What you will do: Your copy of the data should match it exactly, leaving out only the pictures.

[Dataset entries]
Start of Block
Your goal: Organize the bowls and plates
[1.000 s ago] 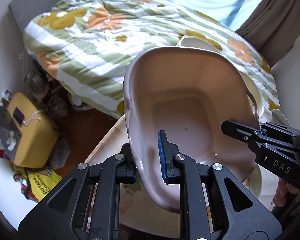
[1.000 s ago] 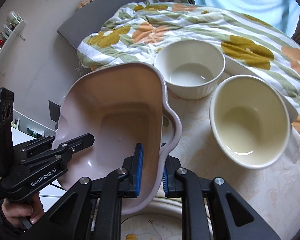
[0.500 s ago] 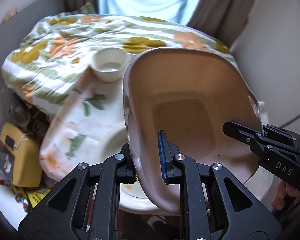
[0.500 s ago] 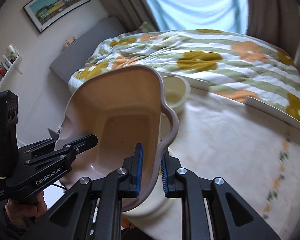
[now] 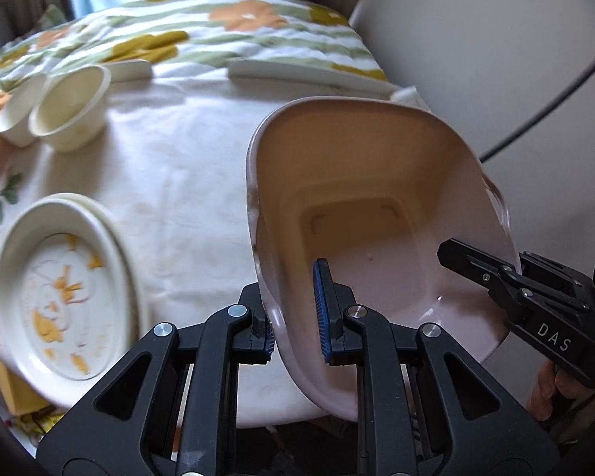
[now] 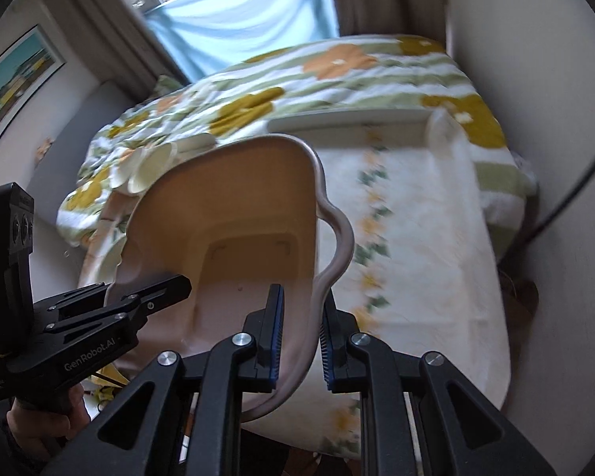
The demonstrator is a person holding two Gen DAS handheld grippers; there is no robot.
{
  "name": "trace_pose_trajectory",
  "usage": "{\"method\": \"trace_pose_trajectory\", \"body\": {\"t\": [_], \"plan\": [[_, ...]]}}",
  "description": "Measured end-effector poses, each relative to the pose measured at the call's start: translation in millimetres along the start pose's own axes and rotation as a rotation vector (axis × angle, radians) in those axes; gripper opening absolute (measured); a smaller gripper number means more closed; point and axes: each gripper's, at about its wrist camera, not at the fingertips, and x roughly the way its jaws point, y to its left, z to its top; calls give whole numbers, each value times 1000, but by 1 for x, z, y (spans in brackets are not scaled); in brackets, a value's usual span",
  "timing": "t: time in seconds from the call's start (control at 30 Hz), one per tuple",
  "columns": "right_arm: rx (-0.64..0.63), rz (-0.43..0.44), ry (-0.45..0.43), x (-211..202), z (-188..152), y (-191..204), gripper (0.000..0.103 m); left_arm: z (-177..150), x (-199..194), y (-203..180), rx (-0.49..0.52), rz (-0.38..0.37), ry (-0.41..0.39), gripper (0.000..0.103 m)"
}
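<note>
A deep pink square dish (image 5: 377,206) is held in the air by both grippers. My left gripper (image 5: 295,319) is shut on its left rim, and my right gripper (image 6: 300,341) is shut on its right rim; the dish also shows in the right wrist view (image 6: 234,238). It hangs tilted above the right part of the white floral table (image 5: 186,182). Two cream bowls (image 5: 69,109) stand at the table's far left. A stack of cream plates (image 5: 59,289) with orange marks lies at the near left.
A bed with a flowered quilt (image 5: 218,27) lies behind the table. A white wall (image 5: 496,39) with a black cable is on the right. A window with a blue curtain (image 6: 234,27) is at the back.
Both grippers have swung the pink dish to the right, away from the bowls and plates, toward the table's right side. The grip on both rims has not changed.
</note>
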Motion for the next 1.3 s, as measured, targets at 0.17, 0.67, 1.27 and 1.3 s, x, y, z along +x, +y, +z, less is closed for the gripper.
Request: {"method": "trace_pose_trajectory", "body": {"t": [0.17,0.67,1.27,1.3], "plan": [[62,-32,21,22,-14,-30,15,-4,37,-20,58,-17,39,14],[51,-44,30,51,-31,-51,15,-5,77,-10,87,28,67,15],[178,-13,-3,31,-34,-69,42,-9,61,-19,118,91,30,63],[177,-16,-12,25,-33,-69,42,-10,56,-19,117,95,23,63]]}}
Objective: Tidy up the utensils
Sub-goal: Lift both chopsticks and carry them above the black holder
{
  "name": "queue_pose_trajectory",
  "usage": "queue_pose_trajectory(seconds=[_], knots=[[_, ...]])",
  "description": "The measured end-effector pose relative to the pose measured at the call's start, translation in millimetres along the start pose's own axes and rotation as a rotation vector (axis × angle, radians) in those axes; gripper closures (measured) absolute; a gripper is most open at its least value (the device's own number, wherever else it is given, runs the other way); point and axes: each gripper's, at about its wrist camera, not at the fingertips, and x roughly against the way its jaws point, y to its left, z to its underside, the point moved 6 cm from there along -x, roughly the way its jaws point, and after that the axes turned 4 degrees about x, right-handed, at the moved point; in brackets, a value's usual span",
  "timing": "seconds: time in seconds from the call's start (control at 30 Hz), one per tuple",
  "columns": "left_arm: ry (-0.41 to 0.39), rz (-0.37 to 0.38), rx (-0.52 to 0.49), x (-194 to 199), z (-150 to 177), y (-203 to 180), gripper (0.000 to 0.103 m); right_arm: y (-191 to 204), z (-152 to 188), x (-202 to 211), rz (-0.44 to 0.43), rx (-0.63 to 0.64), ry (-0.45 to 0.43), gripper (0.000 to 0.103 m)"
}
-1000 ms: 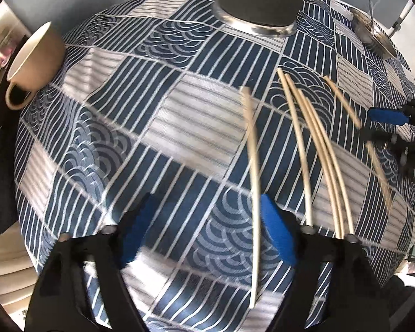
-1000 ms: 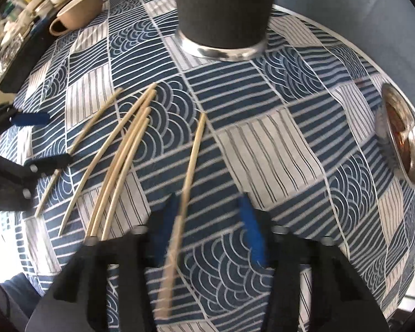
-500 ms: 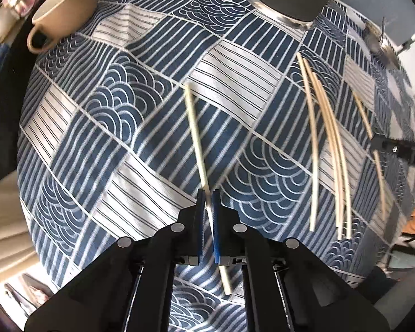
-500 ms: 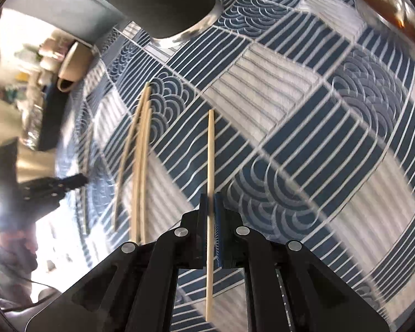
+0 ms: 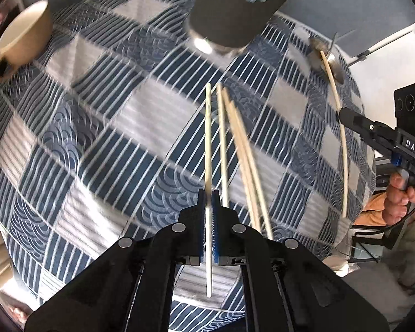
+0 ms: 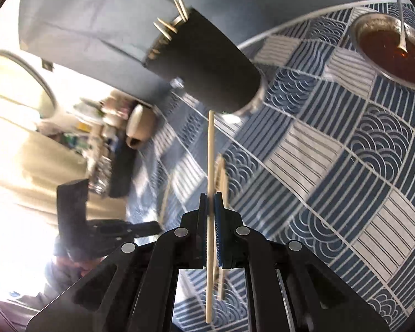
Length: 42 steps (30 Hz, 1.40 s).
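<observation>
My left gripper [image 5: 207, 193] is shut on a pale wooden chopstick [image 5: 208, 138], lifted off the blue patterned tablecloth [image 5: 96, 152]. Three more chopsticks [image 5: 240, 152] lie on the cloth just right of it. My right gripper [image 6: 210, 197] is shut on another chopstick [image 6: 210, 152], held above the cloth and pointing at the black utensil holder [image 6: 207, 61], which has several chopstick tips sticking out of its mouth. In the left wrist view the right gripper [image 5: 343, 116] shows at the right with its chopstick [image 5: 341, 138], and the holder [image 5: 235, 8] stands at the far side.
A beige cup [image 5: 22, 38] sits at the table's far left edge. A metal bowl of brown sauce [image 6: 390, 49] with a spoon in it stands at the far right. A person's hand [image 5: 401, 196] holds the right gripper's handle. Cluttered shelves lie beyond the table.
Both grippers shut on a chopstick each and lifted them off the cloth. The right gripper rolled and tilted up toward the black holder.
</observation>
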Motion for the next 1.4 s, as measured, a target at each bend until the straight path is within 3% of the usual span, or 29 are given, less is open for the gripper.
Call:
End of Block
Your response:
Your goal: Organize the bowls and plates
[1.000 s ago] 
[1.000 s ago] 
[0.500 s ago] 
[0.500 s ago] 
[now] 
[now] 
The demonstrator is a person holding two Gen DAS handheld grippers; there is no robot.
{
  "name": "trace_pose_trajectory",
  "usage": "{\"method\": \"trace_pose_trajectory\", \"body\": {\"t\": [_], \"plan\": [[_, ...]]}}",
  "description": "Measured end-effector poses, each relative to the pose measured at the call's start: translation in millimetres along the start pose's own axes and rotation as a rotation vector (axis × angle, radians) in those axes; gripper opening absolute (measured); a smaller gripper number means more closed; point and axes: each gripper's, at about its wrist camera, not at the fingertips, and x roughly the way its jaws point, y to its left, z to its top; calls give whole numbers, each value times 1000, but by 1 for x, z, y (spans in brackets are not scaled); in brackets, a value's usual span",
  "timing": "t: time in seconds from the call's start (control at 30 Hz), one per tuple",
  "columns": "right_arm: rx (-0.64..0.63), rz (-0.43..0.44), ry (-0.45..0.43), x (-211..202), z (-188..152), y (-191..204), gripper (0.000..0.103 m); left_arm: z (-177..150), x (-199..194), y (-203..180), rx (-0.49..0.52), rz (-0.38..0.37), ry (-0.41..0.39), gripper (0.000..0.103 m)"
}
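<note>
A deep pink square dish (image 5: 377,206) is held in the air by both grippers. My left gripper (image 5: 295,319) is shut on its left rim, and my right gripper (image 6: 300,341) is shut on its right rim; the dish also shows in the right wrist view (image 6: 234,238). It hangs tilted above the right part of the white floral table (image 5: 186,182). Two cream bowls (image 5: 69,109) stand at the table's far left. A stack of cream plates (image 5: 59,289) with orange marks lies at the near left.
A bed with a flowered quilt (image 5: 218,27) lies behind the table. A white wall (image 5: 496,39) with a black cable is on the right. A window with a blue curtain (image 6: 234,27) is at the back.
Both grippers have swung the pink dish to the right, away from the bowls and plates, toward the table's right side. The grip on both rims has not changed.
</note>
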Motion for the next 1.3 s, as measured, targets at 0.17, 0.67, 1.27 and 1.3 s, x, y, z along +x, +y, +z, less is closed for the gripper.
Request: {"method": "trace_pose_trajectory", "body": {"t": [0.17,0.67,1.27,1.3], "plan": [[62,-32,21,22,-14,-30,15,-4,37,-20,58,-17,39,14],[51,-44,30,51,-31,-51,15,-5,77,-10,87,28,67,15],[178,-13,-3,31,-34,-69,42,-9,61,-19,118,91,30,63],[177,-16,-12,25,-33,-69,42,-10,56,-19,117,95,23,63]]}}
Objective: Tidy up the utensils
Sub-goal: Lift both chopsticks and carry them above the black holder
{
  "name": "queue_pose_trajectory",
  "usage": "queue_pose_trajectory(seconds=[_], knots=[[_, ...]])",
  "description": "The measured end-effector pose relative to the pose measured at the call's start, translation in millimetres along the start pose's own axes and rotation as a rotation vector (axis × angle, radians) in those axes; gripper closures (measured) absolute; a gripper is most open at its least value (the device's own number, wherever else it is given, runs the other way); point and axes: each gripper's, at about its wrist camera, not at the fingertips, and x roughly against the way its jaws point, y to its left, z to its underside, the point moved 6 cm from there along -x, roughly the way its jaws point, and after that the axes turned 4 degrees about x, right-handed, at the moved point; in brackets, a value's usual span",
  "timing": "seconds: time in seconds from the call's start (control at 30 Hz), one per tuple",
  "columns": "left_arm: ry (-0.41 to 0.39), rz (-0.37 to 0.38), rx (-0.52 to 0.49), x (-194 to 199), z (-150 to 177), y (-203 to 180), gripper (0.000 to 0.103 m); right_arm: y (-191 to 204), z (-152 to 188), x (-202 to 211), rz (-0.44 to 0.43), rx (-0.63 to 0.64), ry (-0.45 to 0.43), gripper (0.000 to 0.103 m)"
}
-1000 ms: 
-1000 ms: 
-500 ms: 
-500 ms: 
+0 ms: 
+0 ms: 
Length: 42 steps (30 Hz, 1.40 s).
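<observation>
My left gripper [image 5: 207, 193] is shut on a pale wooden chopstick [image 5: 208, 138], lifted off the blue patterned tablecloth [image 5: 96, 152]. Three more chopsticks [image 5: 240, 152] lie on the cloth just right of it. My right gripper [image 6: 210, 197] is shut on another chopstick [image 6: 210, 152], held above the cloth and pointing at the black utensil holder [image 6: 207, 61], which has several chopstick tips sticking out of its mouth. In the left wrist view the right gripper [image 5: 343, 116] shows at the right with its chopstick [image 5: 341, 138], and the holder [image 5: 235, 8] stands at the far side.
A beige cup [image 5: 22, 38] sits at the table's far left edge. A metal bowl of brown sauce [image 6: 390, 49] with a spoon in it stands at the far right. A person's hand [image 5: 401, 196] holds the right gripper's handle. Cluttered shelves lie beyond the table.
Both grippers shut on a chopstick each and lifted them off the cloth. The right gripper rolled and tilted up toward the black holder.
</observation>
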Motion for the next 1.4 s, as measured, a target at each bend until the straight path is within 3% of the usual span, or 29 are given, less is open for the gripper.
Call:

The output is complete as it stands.